The presence of FGF1 coding mRNA in the selected AD-MSCs^FGF1 was confirmed by PCR analysis using specific primers (Table 1) (Macrogen, Seoul, South Korea). Total RNA was extracted by the RNX-Plus kit (CinnaGen, Tehran, Iran) and used for cDNA synthesis (Fermentas, Waltham, MA) as described by the supplier. The cDNA was used as the template for FGF1 fragment amplification in PCR. The PCR product was resolved and analyzed on 2% agarose gel.

Table 1.

Primer Sequences and Product Size of Fibroblast Growth Factor 1

Amplicon name	Length (bp)	Primer
FGF1	102	Forward	5′-GGCTCGCAGACACCAAATGA-3′
		Reverse	5′-AAACCAGTTCTTCTCCGCGT-3′

bp, base pair; FGF1, fibroblast growth factor 1.

Cell proliferation assay

The NIH-3T3 cells were seeded in 96-well plates (1 × 10⁴ per well) containing DMEM with 10% FBS and grown for 24 h. After that, 100 μL conditioned medium from day 6 of AD-MSCs^FGF1 were added to wells. Conditioned medium from nontransfected AD-MSCs in day 6 was used as a control. After a 24-h incubation, 20 μL of 3-(4,5-dimethylthiazol-2y)-2,5-diphenyl-2H-tetrazolium chloride (MTT; Sigma-Aldrich) were added to each well and cells were incubated for 4 h under 5% CO₂ at 37°C. The supernatant was removed and 100 μL dimethyl sulfoxide were added to each well. Samples were shaken slowly to dissolve the resulting formazan dye and the absorbance was measured at 570 nm with a reference of 620 nm using a StatFAX303 plate reader.

Tube formation assay

The HUVECs, obtained from Pasteur Institute (Tehran, Iran), were cultured in Medium 199 supplemented with FBS (20%), 200 μg/mL endothelial cell growth supplement, 2 mM glutamine, penicillin (100 units/mL), and streptomycin (100 μg/mL). All cells were maintained at 37°C in a humidified atmosphere of 5% CO₂ and 95% air. Trypsin/EDTA (Gibco) solution was used to passage cells whenever they became confluent (Marin et al., 2001; Mortazavian et al., 2013). An aliquot of growth factor-depleted Matrigel (BD Bioscience) was thawed completely and then kept on ice. Then 50 μL of Matrigel were plated into 96-well plates at a horizontal level that permits the Matrigel to distribute evenly and incubated at 37°C for 30 min (Francescone et al., 2011). The cells (5 × 10⁴) were seeded into each well and 100 μL of the conditioned medium from AD-MSCs^FGF1 (at 6 days), were added to each well. The HUVEC cells cultured in the presence of the conditioned medium of nontransfected AD-MSCs at day 6 were considered the control. The plates were incubated for a further 24 h.
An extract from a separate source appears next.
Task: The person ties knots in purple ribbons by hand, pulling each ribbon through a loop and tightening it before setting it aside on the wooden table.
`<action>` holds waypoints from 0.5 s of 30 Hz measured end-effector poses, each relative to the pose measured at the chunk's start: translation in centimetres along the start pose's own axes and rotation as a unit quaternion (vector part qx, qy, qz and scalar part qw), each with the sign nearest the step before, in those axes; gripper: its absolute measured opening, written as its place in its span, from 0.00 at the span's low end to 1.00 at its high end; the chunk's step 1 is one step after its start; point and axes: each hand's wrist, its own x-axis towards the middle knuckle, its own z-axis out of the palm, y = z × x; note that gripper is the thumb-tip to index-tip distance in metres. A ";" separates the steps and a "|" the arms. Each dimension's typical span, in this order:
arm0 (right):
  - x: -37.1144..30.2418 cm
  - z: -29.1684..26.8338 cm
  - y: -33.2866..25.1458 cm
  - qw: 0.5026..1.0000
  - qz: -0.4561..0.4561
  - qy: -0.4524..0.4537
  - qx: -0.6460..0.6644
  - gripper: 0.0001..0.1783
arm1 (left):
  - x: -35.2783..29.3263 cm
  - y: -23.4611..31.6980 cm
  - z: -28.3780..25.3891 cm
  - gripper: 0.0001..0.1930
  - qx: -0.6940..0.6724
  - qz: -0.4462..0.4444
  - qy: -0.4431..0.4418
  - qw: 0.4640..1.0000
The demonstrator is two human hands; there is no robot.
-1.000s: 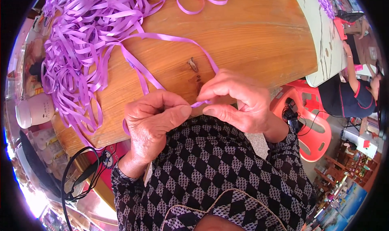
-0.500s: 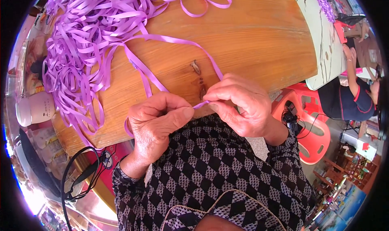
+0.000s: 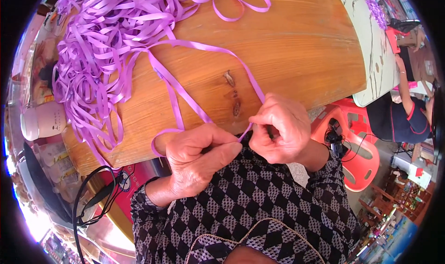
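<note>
A narrow purple ribbon runs from the pile across the table to my hands. My left hand pinches it between thumb and forefinger at the table's near edge. Just to the right, my right hand is closed on the same ribbon, its fingers curled. A short stretch of ribbon shows taut between the two hands. Whether it holds a knot there is too small to tell. Another strand slants from the pile down to my left hand, and a loop hangs beside that wrist.
A large heap of purple ribbon covers the left part of the wooden table. A pale jar and black cables are at the left. On the right are a red plastic chair, a marble-patterned table and another person.
Both hands have moved slightly right and down. My left thumb now points toward the curled right fingers, and the ribbon stretch between the hands has tilted upward to the right.
</note>
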 end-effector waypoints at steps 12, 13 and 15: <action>1.7 -0.3 -1.4 0.987 -0.040 -0.131 0.081 0.07 | -0.4 0.5 -1.4 0.01 -0.004 0.031 0.004 0.999; 1.7 -0.3 -1.5 0.987 -0.042 -0.131 0.084 0.07 | -0.7 0.7 -1.9 0.01 0.027 0.046 -0.008 0.999; 1.6 -0.5 -1.9 0.977 -0.030 -0.169 0.124 0.07 | -1.4 1.3 -2.8 0.02 0.090 0.076 -0.032 0.993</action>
The resulting endothelial tubes from five random fields in each well were photographed using a digital camera attached to an inverted microscope at 40 × magnification. The average of tubes length was quantified using Image J software and expressed as relative to the control. It was determined as the ratio of total capillary tube length in experimental cultures over the total capillary tube length in control.

Statistical analysis

The Statistical Package for the Social Sciences (SPSS) 16.0 (SPSS, Inc., Chicago, IL) was used for statistical analysis. Data were expressed as mean ± standard deviation. Student's t-test and the one-way analysis of variance were used for statistical analyses. A p-value less than 0.05 was considered statistically significant.

Results

Immunophenotypic analysis of MSCs

Surface antigens of AD-MSCs were analyzed by flow cytometry. The AD-MSCs were positive for MSC-associated markers CD29 and CD90, and consistently negative for hematopoietic markers CD34 and CD45 (Fig. 1).

FIG. 1.

Flow cytometry characterization of AD-MSCs. MSCs expressed mesenchymal markers CD29 and CD90 (left) and were negative for hematopoietic markers, CD34 and CD45 (right). AD-MSCs, adipose-derived mesenchymal stem cells.

Adipogenic differentiation of MSCs

Figure 2 shows the adipogenic differentiation of AD-MSCs 9 days after treating with the adipogenic medium. The intracellular lipid droplets stained by Oil-Red O are visible.

FIG. 2.

Adipogenic differentiation of AD-MSCs. The AD-MSCs (third passage) were treated with adipogenic differentiation factors, as described in the Materials and Methods section. Then, the cells stained by Oil Red O staining (10 × ). Fat droplets are stained in the cytoplasm of the differentiated cells. The scale bar represents 100 μm.

Osteogenic differentiation of MSCs

Figure 3 shows the osteogenic differentiation of AD-MSCs 2 weeks after treating with an osteogenic medium, which was evaluated by Alizarin red staining. The appearance of round polygonal cells with bright orange-red calcium deposits stained by Alizarin red confirmed the successful differentiation of AD-MSCs into osteoblastic cells.

FIG. 3.

Osteogenic differentiation of AD-MSCs. Differentiation was stimulated by treating AD-MSCs (third passage) with the osteogenic differentiation medium for 2 weeks and stained using Alizarin red. Calcium deposits can be seen as dark areas (arrows) (40 × ). The scale bar represents 100 μm.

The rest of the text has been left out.